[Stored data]
=-=-=
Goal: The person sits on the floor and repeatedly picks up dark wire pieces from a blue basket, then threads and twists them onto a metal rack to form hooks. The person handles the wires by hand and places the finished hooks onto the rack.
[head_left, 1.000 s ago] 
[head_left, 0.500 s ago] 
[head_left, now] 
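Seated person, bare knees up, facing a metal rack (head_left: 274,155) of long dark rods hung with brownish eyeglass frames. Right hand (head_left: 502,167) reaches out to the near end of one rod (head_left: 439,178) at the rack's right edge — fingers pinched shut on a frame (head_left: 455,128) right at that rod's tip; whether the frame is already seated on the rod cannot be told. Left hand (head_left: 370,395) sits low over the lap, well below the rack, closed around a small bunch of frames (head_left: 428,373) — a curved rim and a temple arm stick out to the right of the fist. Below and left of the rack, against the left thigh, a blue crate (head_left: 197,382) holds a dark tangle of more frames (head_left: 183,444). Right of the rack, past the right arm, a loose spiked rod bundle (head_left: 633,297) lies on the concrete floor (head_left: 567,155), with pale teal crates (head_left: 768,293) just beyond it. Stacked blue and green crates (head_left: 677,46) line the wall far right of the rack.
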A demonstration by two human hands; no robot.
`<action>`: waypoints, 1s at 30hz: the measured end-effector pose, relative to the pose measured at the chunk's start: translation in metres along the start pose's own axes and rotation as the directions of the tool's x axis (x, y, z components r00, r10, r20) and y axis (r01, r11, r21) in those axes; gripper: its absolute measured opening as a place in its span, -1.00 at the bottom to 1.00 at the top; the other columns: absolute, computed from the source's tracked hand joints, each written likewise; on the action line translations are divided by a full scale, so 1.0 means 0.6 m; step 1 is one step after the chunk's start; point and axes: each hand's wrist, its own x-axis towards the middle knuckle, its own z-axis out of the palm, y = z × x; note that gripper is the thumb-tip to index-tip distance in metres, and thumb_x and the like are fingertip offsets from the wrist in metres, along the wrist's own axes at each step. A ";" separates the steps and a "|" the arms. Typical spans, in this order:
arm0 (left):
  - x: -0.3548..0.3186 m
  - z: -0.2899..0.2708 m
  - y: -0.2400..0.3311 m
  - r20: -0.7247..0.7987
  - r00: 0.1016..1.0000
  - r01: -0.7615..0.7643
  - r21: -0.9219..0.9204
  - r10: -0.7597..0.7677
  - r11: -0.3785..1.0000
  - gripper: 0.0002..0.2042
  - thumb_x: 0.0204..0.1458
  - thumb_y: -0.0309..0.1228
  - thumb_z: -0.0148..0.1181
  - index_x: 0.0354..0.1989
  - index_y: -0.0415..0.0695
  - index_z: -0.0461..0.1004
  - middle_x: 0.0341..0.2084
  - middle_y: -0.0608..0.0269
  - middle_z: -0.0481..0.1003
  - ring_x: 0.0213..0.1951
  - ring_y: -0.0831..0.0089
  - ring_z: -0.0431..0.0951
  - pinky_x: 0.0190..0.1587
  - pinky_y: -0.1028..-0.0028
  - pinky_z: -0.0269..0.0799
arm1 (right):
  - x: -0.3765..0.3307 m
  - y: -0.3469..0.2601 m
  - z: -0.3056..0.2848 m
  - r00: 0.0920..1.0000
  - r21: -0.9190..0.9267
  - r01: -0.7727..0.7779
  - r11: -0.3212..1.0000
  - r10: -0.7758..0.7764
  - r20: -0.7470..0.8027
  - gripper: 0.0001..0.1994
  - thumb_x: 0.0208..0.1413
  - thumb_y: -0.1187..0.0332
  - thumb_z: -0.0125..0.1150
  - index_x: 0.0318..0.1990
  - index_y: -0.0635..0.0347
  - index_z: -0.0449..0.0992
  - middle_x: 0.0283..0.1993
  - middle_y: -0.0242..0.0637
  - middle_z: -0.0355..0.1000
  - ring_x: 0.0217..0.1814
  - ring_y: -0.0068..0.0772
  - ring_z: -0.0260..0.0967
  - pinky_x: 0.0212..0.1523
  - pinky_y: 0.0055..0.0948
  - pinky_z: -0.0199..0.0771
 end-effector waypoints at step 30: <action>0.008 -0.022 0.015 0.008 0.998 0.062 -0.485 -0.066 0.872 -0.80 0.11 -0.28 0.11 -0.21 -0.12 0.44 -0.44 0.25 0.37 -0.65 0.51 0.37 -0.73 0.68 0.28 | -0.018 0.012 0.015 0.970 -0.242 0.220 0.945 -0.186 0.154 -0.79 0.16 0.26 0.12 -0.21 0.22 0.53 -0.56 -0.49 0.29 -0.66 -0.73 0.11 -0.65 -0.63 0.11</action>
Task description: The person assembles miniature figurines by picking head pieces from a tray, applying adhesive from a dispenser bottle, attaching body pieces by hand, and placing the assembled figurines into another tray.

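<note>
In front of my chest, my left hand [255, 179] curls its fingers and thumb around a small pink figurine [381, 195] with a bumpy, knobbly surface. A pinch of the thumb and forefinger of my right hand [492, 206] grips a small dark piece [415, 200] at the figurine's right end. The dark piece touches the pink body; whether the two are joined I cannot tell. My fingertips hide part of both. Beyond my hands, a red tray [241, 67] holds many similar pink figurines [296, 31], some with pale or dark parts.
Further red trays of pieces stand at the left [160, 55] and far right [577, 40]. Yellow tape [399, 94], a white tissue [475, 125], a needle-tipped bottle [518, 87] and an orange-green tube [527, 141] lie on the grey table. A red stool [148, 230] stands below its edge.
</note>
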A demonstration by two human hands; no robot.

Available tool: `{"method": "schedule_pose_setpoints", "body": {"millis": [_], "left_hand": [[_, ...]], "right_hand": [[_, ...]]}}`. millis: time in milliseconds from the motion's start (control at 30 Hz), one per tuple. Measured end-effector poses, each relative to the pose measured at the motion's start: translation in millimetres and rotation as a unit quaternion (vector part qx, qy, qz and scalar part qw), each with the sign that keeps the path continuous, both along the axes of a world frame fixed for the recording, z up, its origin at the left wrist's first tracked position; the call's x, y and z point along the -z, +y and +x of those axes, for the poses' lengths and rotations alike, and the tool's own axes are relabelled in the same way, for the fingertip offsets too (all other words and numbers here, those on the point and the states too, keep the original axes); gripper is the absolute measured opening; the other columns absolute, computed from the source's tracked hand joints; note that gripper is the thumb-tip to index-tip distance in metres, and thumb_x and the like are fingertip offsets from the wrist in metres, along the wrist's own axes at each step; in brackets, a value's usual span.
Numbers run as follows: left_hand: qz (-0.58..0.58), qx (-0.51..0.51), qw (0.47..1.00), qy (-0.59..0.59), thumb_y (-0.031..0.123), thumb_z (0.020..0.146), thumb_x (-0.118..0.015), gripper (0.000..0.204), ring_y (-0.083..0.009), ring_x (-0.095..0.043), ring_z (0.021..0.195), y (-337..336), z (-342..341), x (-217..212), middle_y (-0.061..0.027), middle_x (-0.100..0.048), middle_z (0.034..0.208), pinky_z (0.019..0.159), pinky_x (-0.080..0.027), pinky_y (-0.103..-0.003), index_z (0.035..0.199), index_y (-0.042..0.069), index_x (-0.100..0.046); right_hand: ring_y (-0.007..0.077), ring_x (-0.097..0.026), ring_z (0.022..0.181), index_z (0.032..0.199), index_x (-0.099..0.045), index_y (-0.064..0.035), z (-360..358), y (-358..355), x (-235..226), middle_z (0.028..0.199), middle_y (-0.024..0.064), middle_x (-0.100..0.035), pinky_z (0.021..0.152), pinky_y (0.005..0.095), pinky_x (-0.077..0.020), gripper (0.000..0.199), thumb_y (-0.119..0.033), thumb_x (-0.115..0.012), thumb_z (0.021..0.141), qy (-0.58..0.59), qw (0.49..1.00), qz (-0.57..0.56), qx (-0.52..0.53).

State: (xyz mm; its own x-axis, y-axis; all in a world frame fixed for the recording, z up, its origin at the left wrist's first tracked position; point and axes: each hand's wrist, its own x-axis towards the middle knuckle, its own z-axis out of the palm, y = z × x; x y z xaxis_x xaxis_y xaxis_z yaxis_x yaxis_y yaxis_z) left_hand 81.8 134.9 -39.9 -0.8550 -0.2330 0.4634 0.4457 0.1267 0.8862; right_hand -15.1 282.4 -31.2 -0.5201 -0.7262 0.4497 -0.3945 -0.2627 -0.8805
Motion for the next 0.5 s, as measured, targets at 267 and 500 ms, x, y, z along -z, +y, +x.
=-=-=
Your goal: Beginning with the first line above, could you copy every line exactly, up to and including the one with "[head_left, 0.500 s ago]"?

Answer to this task:
Goal: The person sits on the floor and repeatedly picks up dark wire pieces from a blue basket, then threads and twists them onto a metal rack to form hooks. The person handles the wires by hand and places the finished hooks onto the rack.
[head_left, 1.000 s ago] 
[head_left, 0.500 s ago] 

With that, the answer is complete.